Ready to see it in action? Start building with WebSearchAPI.ai and get Google-grade results in minutes.
Which Gemini 3 models are available right now?
Three models are production-ready: gemini-3-pro-preview ($2/$12 per 1M tokens), gemini-3-flash-preview ($0.50/$3), and gemini-3-pro-image-preview for native image generation. Flash has a free tier in the Gemini API; Pro does not, per Google's pricing docs.
What's the difference between Gemini 3 Pro and Flash?
Flash is 3x faster than 2.5 Pro while matching its quality on most benchmarks. It's ideal for high-throughput, cost-sensitive workloads. Pro excels at complex reasoning and agentic coding. Flash also offers additional thinking levels (minimal, medium) for finer control, per Google's Flash announcement.
What are Thought Signatures and do I need them? Thought Signatures are encrypted representations of Gemini's internal reasoning. They're mandatory for function calling and image generation in multi-turn flows—omitting them returns HTTP 400. The official SDKs handle this automatically; custom implementations must explicitly capture and replay them, per Google's docs.
What do Thinking Levels actually change?
They control reasoning depth. Pro supports low and high; Flash adds minimal (fastest, no thinking) and medium (balanced). The legacy thinking_budget still works but cannot be used alongside thinking_level, per Google's guidance.
How does media resolution impact billing?
Higher resolutions dramatically increase vision tokens. Use low (~70 tokens) for screenshots, medium (~560) for PDFs, high (~1120) for detailed images, and ultra_high for dense technical diagrams. If unspecified, Gemini picks optimal defaults based on media type, per Google's docs.
Does Google Search grounding support multilingual prompts? Yes—grounding works across every language the model handles and always returns citation metadata you can log, according to Google's grounding guide.
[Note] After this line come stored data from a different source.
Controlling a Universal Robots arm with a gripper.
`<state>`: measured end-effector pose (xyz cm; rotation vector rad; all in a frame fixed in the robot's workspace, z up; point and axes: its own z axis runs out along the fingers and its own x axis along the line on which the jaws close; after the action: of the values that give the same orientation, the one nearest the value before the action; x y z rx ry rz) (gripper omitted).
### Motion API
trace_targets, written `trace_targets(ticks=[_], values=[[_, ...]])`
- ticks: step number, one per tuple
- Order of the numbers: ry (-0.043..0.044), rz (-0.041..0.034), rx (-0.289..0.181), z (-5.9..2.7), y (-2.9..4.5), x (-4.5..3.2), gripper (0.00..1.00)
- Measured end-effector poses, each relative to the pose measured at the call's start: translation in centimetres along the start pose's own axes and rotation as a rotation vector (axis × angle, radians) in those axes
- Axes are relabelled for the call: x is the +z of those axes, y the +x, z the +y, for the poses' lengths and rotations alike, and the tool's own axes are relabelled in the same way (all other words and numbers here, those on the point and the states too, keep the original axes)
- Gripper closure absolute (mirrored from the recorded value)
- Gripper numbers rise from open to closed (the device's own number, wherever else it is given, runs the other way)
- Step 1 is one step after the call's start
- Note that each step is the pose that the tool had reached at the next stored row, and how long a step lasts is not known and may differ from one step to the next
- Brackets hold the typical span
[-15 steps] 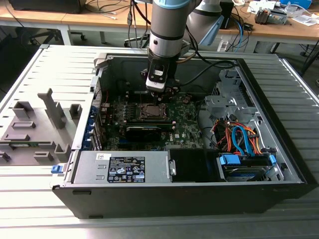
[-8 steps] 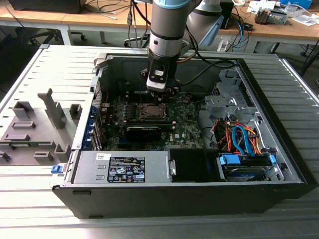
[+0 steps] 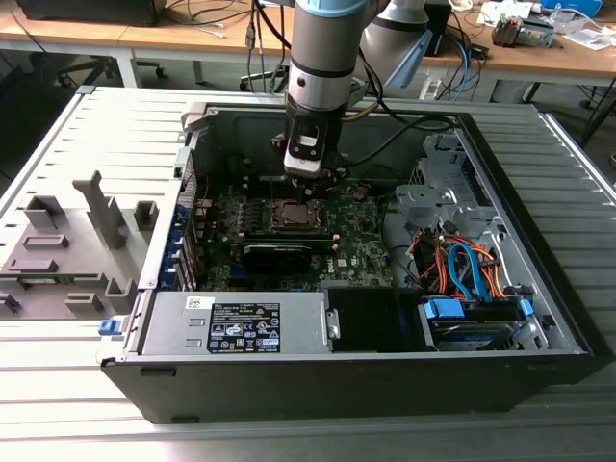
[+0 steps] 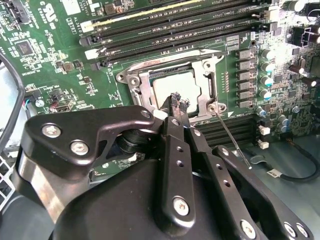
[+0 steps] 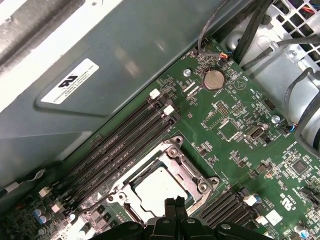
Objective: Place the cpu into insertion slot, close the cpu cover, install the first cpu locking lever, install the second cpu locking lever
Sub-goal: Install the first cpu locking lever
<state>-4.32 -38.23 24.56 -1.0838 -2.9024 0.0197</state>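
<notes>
The cpu (image 4: 170,86) lies flat in the insertion slot (image 3: 293,215) on the green board, its silver-grey top showing through the window of the cpu cover (image 4: 144,84), which lies down over it. In the first wrist view the cpu (image 5: 157,189) and the cpu cover (image 5: 176,161) show the same way. My gripper (image 4: 178,102) is shut, its tips together at the cover's edge beside the cpu, holding nothing I can see. One thin locking lever (image 4: 231,137) runs out from the socket's corner. In the exterior view my gripper (image 3: 306,179) hangs just above the socket.
Memory slots (image 4: 170,25) run along one side of the socket. A black graphics card (image 3: 279,253) lies in front of it in the exterior view. The power supply (image 3: 236,323) sits at the case front; cables and a drive cage (image 3: 462,274) fill the exterior view's right.
</notes>
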Motion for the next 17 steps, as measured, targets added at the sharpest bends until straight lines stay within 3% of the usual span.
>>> trace_targets(ticks=[17], values=[[0.0010, -0.0008, -0.030, 0.00, 0.00, 0.00, 0.89]])
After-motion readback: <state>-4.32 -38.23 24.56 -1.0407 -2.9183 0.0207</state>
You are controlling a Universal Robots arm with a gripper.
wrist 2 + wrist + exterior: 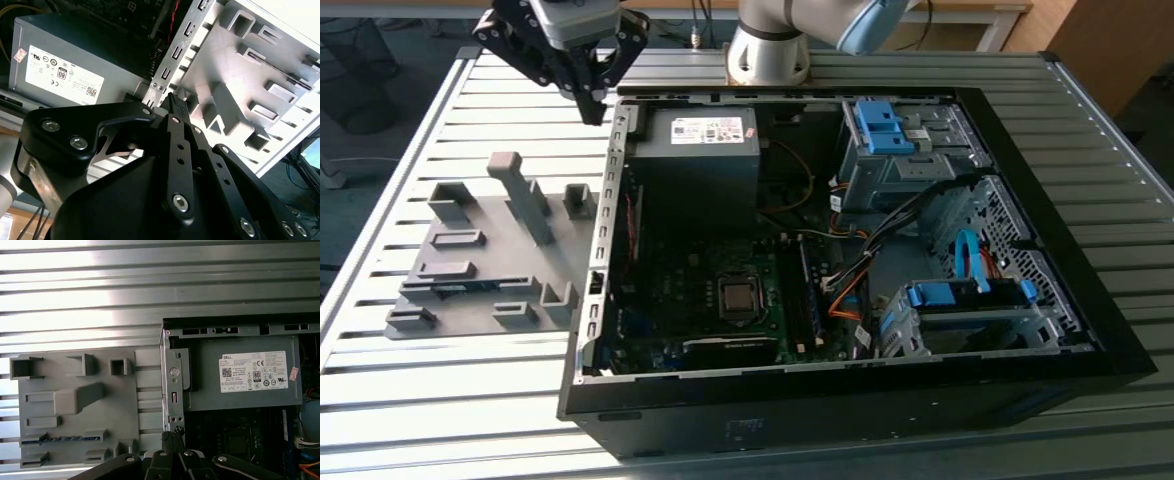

Can I force JSON while still calling tools? Gemini 3 explicitly supports Structured Output with Search, URL context, and Code Execution in the same response, so you can keep typed payloads while tooling, as confirmed in Google's structured output docs.
Is code execution limited to Python? Yes. Gemini can write other languages, but only Python runs inside the managed sandbox today. December 2025 added support for code execution with images (return images from executed code), per Google's code execution guide.
When should I keep Gemini 2.5 around? If you rely on Google Maps grounding or Computer Use—both are still unsupported on Gemini 3 as of December 2025. Keep 2.5 Flash for these specific use cases until Google adds support.
How do you monitor cost regressions?
Stream usage_metadata, web_search_queries, thought_signature presence, and media_resolution choices into your telemetry platform. Alert when token-per-request deltas exceed set baselines. Note that Search grounding billing changes to $14/1k queries on Jan 5, 2026.